Notable Changes at the school level.

The New Education Policy covers children of ages from 3 years to 18 years [ previously it was from 5 years only]. Their primary goal of learning from a very early stage with less workload in the school education curriculum is the reason behind reducing the starting age of schooling. This policy proposes a 5+3+3+4 [previously 10+2] structure as this would bring India at par with other leading nations of the world when implemented with its true vision in mind.

Board exams will be low staked and re-designed solely to test a student’s actual knowledge and core competencies acquired from that year. Board exams will be conducted twice, one main examination and another one for improvement. According to the policy, the medium of instruction upto class 5 will be in mother tongue, regional language, or local language. As per the new changes, the school will have the right to choose the language of instruction they wanted till class 5. Another notable ingredient seen is the freedom of choice i.e. a student can mix and match their subjects of interest like chemistry can be combined with history in college and senior schools. Last but not the least is the feature of report cards which includes self-assessment by students along with the existing teacher’s evaluation sheet. PARAKH [Performance Assessment, Review, and Analysis of Knowledge of Holistic Development], a new National Assessment Centre, is to be set up as a standard-setting body.

Changes in College level.

The duration of an Undergraduate Degree will be either 3 or 4 years which will have various exit options. A student after one year can exit with a diploma or an exit after 2 years with an advanced diploma. The bachelor’s degree will be awarded to students completing the prescribed tenure of the course i.e 3 or 4 years. It will be applicable from the 2022 academic session. An Academic Bank of Credit [ABC] will be set up which will help to digitally store the academic credits of students earned from various recognized HEIs which can be transferred and counted for the final degree. The syllabus of all HEIs will constitute credit-based courses, valued-based education, and projects in fields of community engagement and service.

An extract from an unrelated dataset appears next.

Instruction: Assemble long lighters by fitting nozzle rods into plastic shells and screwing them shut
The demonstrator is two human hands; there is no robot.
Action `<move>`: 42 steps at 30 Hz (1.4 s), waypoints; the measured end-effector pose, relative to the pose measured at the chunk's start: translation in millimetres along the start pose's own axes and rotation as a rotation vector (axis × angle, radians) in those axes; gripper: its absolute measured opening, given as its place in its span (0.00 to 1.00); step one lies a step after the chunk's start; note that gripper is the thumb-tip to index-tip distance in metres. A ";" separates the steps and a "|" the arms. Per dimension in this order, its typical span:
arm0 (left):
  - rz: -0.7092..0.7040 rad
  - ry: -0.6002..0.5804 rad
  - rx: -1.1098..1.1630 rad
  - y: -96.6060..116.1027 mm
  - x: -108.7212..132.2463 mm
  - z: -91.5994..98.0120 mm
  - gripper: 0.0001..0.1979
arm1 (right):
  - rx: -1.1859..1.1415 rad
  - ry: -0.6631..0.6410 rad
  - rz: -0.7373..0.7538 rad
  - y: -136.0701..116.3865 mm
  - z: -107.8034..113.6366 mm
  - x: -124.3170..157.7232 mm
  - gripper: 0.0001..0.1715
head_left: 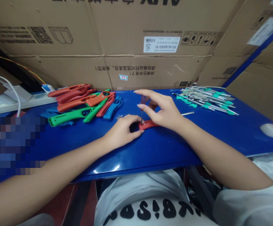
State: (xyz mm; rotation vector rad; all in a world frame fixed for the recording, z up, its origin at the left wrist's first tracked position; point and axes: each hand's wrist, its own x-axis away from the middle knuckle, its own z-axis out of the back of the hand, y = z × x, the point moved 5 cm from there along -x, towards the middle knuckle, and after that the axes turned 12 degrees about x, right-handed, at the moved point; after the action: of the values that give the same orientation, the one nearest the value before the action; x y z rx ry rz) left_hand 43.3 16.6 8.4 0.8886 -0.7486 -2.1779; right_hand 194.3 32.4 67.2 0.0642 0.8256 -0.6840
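A red long-nosed lighter lies flat on the blue table, its metal tube sticking out to the right beyond my wrist. My left hand is closed on the lighter's left end, thumb and fingers on either side. My right hand grips the purple handle of a screwdriver held upright. The shaft points straight down, its tip at the lighter's left end between my left fingers. Part of the lighter is hidden under my right hand. A small heap of screws lies just beyond my left hand.
At the left back are piled orange, red, green and blue lighter casings. Metal tubes with green parts and wires lie at the right back. A white power strip stands at far left. Behind the table rises a large cardboard sheet.
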 end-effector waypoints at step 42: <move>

National Mission for Mentoring will be established which comprises senior and retired faculties. Due to their ability to teach in Indian languages, they will provide long-term professionals support and mentoring for college and university faculties. This policy aims to increase Gross Enrolment Ratio[GER] for higher education to 50% in 2035 from 26.3% in 2018. It is assumed that 3.5 Crore new seats to be added under HEIs and Centre along with the respective States will collaborate for helping to increase the public investment in the Education sector thereby reaching 6% of the GDP.


Even though, the Government is trying to bring equality in education, the barriers have been unavoidable up to date. A uniform curriculum may be a wise option but it is yet to be implemented in the entire country. Uniform education will achieve the code of common culture, depletion of discriminatory values in human relations, and elevate the thoughts of children.

Even though there are a few disadvantages in  implementing a common syllabus, in the long run, all these hurdles can be crossed very easily as it benefits society at large.